16 aprile 2024
Aggiornato 23:00
I maggiori giornali americani avanzano qualche dubbio in proposito

Immigrazione, missione Ue contro scafisti: come la vedono da oltreoceano?

L'Europa ha approvato un intervento navale e aereo in Libia contro i trafficanti di esseri umani. Ma dal punto di vista strategico, com'è vista la missione al di là dell'Atlantico? Giornalisti e osservatori hanno qualcosa da obiettare

BRUXELLES – E’ ufficiale: l’Europa dichiara guerra ai trafficanti. I ministri degli Esteri e della Difesa dell’Unione, durante il vertice di ieri, hanno concordato un intervento navale e aereo volto a intercettare i trafficanti e catturare, sequestrare e distruggere le loro imbarcazioni.

Il nodo del Consiglio di Sicurezza Onu
La decisione, dunque, è presa. Ma com’è vista questa strategia al di là dell’Atlantico? Ad un oceano di distanza, chiari appaiono subito, alla stampa, i punti deboli e le difficoltà che un tale approccio comporta. Prima questione, per così dire logistica: l’Europa necessita dell’approvazione del Consiglio di Sicurezza Onu, e non è scontato che la ottenga facilmente. Lo fa notare Griff Witte, firma del Washington Post, che ricorda come la Russia abbia ufficialmente espresso più di qualche dubbio su una missione che vedrà le forze navali europee operare in acque nazionali libiche.

Migranti ancora più in pericolo?
Non solo. Anche molti gruppi per i diritti umani hanno espresso perplessità, soprattutto perché la missione potrebbe comportare per i migranti pericoli ancora maggiori di quelli che già affrontano. Lo stesso segretario generale ONU Ban Ki-Moon ha ribadito che non esiste soluzione militare al problema immigrazione, e ha invitato l’Europa a tenere un approccio «olistico», che tenga conto delle radici, delle cause che hanno scatenato l’emergenza.
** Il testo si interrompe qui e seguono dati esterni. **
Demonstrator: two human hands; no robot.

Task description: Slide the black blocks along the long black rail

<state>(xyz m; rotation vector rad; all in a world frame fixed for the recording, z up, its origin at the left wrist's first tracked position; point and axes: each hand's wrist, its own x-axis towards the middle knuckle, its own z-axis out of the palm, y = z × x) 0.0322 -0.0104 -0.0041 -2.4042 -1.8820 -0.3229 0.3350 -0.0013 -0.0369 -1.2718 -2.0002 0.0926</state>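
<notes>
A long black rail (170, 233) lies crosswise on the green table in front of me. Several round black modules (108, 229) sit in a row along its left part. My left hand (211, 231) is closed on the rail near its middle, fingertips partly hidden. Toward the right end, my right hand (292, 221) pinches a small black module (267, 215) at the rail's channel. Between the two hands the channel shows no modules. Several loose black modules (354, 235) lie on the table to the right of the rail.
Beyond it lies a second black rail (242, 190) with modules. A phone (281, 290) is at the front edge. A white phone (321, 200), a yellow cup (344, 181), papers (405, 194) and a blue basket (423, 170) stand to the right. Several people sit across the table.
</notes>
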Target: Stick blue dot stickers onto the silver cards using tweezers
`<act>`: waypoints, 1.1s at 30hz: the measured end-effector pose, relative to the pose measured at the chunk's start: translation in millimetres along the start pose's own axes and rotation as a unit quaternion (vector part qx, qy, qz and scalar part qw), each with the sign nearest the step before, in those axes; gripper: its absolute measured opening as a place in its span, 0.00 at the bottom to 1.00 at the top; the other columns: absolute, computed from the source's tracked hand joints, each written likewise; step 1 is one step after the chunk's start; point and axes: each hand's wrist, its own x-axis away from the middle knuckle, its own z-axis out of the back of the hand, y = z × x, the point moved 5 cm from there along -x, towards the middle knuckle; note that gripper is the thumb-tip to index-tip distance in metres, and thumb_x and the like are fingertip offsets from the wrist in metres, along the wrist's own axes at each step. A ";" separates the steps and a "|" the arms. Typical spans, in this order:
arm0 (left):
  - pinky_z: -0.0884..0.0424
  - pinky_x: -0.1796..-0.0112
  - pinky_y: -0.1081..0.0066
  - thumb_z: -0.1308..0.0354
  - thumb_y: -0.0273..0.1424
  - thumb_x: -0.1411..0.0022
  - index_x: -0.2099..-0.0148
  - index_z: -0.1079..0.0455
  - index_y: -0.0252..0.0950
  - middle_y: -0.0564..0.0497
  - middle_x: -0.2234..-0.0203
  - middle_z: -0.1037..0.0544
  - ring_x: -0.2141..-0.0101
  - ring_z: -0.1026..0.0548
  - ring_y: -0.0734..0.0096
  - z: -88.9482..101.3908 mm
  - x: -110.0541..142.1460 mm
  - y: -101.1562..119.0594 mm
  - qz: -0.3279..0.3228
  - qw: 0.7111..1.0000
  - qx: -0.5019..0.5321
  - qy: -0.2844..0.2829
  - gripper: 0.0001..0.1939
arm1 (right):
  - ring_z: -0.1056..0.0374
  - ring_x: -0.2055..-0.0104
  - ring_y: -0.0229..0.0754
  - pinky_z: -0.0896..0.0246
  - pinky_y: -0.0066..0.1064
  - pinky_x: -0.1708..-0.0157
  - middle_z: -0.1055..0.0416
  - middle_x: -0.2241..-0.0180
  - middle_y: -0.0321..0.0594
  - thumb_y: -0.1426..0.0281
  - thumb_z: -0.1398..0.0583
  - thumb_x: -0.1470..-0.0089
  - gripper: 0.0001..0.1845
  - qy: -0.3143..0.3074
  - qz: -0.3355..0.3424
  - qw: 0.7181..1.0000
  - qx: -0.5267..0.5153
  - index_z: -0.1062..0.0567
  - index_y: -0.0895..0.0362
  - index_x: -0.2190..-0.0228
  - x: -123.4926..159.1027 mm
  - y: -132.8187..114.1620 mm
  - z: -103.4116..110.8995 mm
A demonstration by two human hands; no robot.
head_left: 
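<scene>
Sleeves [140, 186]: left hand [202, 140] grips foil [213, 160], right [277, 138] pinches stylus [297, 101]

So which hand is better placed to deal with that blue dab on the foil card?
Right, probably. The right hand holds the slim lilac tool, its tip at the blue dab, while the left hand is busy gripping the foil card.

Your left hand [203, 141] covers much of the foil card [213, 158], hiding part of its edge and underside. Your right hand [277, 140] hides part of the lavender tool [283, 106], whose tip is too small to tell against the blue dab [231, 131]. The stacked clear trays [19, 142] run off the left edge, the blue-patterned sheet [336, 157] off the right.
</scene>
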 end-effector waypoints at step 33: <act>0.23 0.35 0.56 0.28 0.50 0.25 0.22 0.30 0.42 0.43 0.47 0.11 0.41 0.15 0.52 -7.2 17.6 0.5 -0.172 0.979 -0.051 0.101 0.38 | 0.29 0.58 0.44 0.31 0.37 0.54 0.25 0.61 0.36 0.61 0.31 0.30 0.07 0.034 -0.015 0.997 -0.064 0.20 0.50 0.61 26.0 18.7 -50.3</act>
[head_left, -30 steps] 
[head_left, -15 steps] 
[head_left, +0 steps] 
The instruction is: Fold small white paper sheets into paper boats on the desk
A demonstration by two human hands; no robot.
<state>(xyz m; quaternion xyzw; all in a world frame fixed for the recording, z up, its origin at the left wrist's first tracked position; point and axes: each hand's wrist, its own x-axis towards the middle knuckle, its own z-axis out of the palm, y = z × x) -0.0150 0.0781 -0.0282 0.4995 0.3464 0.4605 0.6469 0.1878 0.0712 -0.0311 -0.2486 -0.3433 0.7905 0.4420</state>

Approccio poco lungimirante
Ecco l’altro punto – forse il più importante – su cui si soffermano gli osservatori statunitensi. L’approccio prescelto dall’Ue, cioè, sarebbe poco lungimirante, perché, di fatto, non affronta le cause profonde dell’emergenza. Lo sottolinea James Kanter sul New York Times, quando scrive: «(L’Europa, ndr) sembra fare molto poco per affrontare le cause della migrazione di massa o le peripezie di quanti sono affluiti sulle battigie del Nord Africa nella speranza di raggiungere l’Europa». A supportare la sua tesi, le parole di Elizabeth Collett, direttore del Migration Policy Institute Europe: «Non sono sicura che i ministri abbiano compreso la complessità delle dinamiche migratorie», afferma. «Le operazioni militari nel Mediterraneo sembrano poter avere un impatto solo su un pezzetto molto piccolo di una strategia infinitamente più generale per affrontare i trafficanti».

Europa colpevole
Insomma: a un oceano di distanza, l’approccio dell’Unione appare piuttosto parziale e poco consapevole delle cause dell’emergenza. Cause che, peraltro, il Washington Post non si esime dall’addebitare all’Unione stessa, almeno per quanto riguarda le tante, tragiche morti in mare degli ultimi tempi. Un articolo di Rick Noack individua addirittura tre ragioni per cui l’Europa debba essere ritenuta responsabile del sangue sparso nel Mediterraneo: primo, il rifiuto di sovvenzionare una Mare Nostrum europea, e la conseguente interruzione di quella italiana; secondo, la quasi totale inesistenza di vie legali di arrivo per i rifugiati; terzo – ancora più a monte –, il bombardamento, da parte di Europa e Nato, della Libia nel 2011, in mancanza di un piano per ricostruire il Paese.

Strategia non risolutiva
D’altra parte, anche l’edizione Usa di The Guardian, in un’intervista ad alcuni uomini della Guardia Costiera italiana, rileva criticità simili. «Il problema dell’immigrazione, delle persone disperate, non si risolverà di certo con misure militari», afferma il Capitano Paolo Cafaro. «Assumerà altre forme. E i migranti troveranno altri modi per arrivare». Insomma, a un oceano di distanza, la soddisfazione espressa da Federica Mogherini lascia spazio a considerazioni più caute e avvedute. Che reputano la missione contro i trafficanti una risposta troppo parziale a un problema infinitamente più complesso e sfaccettato.